Or: What I Learned About Algorithmic Bias From Creating the First AI-generated faces on Wikimedia Commons

Above: The first nine images generated by an Artificial Intelligence to be placed into Wikimedia Commons. Find them here.

As a Wikipedian and an artist interested in AI, I wanted to upload some images created by an artificial intelligence to Wikimedia Commons, the image repository of creative-commons licensed works. It’s often thought of as “the source of Wikipedia’s images” but it’s an entity in its own right. The images, the first of their kind on Commons, spawned an interesting discussion among the site’s volunteers (read it here) and are now used to illustrate Wikipedia articles on Human image synthesis, StyleGAN, and Generative Adversarial Network.

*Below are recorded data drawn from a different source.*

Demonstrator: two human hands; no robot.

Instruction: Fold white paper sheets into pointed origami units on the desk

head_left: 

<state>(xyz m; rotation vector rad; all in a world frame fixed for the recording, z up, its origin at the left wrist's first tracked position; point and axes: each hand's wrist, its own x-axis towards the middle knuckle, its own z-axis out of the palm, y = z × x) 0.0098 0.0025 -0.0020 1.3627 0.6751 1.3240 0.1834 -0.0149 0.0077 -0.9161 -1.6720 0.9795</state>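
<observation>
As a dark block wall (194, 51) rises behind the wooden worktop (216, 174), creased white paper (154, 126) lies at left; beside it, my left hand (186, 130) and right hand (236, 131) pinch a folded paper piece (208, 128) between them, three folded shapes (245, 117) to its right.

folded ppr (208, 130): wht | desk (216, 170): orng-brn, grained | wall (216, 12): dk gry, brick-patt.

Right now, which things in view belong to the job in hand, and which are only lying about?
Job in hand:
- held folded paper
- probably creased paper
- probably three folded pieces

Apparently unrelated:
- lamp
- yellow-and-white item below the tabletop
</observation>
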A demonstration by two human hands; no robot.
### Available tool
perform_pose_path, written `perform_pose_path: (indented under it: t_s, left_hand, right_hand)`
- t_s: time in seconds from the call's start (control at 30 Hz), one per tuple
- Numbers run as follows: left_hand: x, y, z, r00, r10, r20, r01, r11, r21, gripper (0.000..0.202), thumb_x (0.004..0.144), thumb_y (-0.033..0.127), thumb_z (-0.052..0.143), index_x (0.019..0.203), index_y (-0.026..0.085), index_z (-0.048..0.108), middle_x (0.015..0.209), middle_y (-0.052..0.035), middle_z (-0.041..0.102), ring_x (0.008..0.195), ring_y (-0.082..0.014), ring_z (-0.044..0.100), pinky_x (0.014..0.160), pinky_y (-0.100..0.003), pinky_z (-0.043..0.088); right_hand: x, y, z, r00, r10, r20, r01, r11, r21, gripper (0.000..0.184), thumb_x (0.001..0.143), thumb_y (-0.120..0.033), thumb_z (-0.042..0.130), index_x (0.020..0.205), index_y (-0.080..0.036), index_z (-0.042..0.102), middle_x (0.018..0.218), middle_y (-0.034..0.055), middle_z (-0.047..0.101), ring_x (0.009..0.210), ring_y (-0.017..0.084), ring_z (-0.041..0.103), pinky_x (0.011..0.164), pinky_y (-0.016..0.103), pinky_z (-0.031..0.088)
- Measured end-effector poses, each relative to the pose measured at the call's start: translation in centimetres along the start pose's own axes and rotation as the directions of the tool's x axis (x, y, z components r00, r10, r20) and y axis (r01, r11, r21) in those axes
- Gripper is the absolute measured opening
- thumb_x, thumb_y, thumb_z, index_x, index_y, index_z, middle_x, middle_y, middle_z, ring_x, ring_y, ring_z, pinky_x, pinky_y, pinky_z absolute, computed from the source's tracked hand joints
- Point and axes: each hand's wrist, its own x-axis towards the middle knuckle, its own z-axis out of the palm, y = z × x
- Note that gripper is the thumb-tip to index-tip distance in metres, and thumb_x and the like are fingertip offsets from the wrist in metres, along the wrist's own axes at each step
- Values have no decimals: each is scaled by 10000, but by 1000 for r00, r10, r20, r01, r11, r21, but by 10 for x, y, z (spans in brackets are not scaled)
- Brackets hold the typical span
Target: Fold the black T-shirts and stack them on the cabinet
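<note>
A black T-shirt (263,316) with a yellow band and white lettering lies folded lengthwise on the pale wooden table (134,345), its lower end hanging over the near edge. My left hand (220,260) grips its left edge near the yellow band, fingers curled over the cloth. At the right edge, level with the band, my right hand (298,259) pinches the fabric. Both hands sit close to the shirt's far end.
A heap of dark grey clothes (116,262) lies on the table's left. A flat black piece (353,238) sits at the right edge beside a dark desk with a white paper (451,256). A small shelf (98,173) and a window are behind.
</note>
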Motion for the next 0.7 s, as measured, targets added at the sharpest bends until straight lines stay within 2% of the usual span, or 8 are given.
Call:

I also have a very weird, nerdy sense of pride for constructing this banner explaining why the images were public domain, which feels straight out of Blade Runner:

However, in trying to create a diverse series of faces, I confronted a “glitch” in the system, and a visual representation of what algorithmic bias looks like.

A Note on Algorithmic Bias

StyleGAN, NVIDIA’s model that was trained on Flickr portraits, was incredibly bad at generating convincing faces for black women. (A note here on what, exactly, the already blurry concept of “race” means when it’s re-created by an algorithm sorting through thousands of faces to think about what a face is supposed to look like: I have to try to remember that AI-generated faces do not have a “race” of any kind. Call me out!).

The black woman who finally came to appear on Commons was the result of generating hundreds of images of women — a process that I didn’t have to do for any of the others. When black skin tones were generated, the women almost always had what might more likely be associated with Asian or South Asian features. When the algorithm generated images with features more likely to be associated with “black” faces, the images weren’t as detailed, and oftentimes distorted.

Below you see the first three “black” women generated in that session by StyleGAN, and one randomly selected “white” woman from the same session for comparison. The first image is less detailed, the second image is highly distorted; the final image (a small variation of the previous) is somewhat convincing, but not up to par with the random “white” woman on the right.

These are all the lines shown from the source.